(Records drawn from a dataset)
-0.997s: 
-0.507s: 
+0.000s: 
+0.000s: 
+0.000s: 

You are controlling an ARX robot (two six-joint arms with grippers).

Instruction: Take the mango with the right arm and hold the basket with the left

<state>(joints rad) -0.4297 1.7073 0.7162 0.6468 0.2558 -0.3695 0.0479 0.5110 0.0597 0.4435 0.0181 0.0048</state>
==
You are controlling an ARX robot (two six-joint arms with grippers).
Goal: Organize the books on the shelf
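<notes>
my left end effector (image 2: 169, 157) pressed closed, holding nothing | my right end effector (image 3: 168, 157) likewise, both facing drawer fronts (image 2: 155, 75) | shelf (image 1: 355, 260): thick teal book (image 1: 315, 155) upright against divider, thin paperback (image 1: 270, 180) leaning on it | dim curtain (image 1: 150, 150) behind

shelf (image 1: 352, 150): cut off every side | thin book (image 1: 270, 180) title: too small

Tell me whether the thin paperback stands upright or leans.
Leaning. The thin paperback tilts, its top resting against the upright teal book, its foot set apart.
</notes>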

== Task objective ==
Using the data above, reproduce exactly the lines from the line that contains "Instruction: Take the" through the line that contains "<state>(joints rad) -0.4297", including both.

== Response box ==
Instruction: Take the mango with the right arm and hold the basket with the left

<state>(joints rad) -0.4297 1.7073 0.7162 0.6468 0.2558 -0.3695 0.0479 0.5110 0.0597 0.4435 0.0181 0.0048</state>

The exercise was answered completely.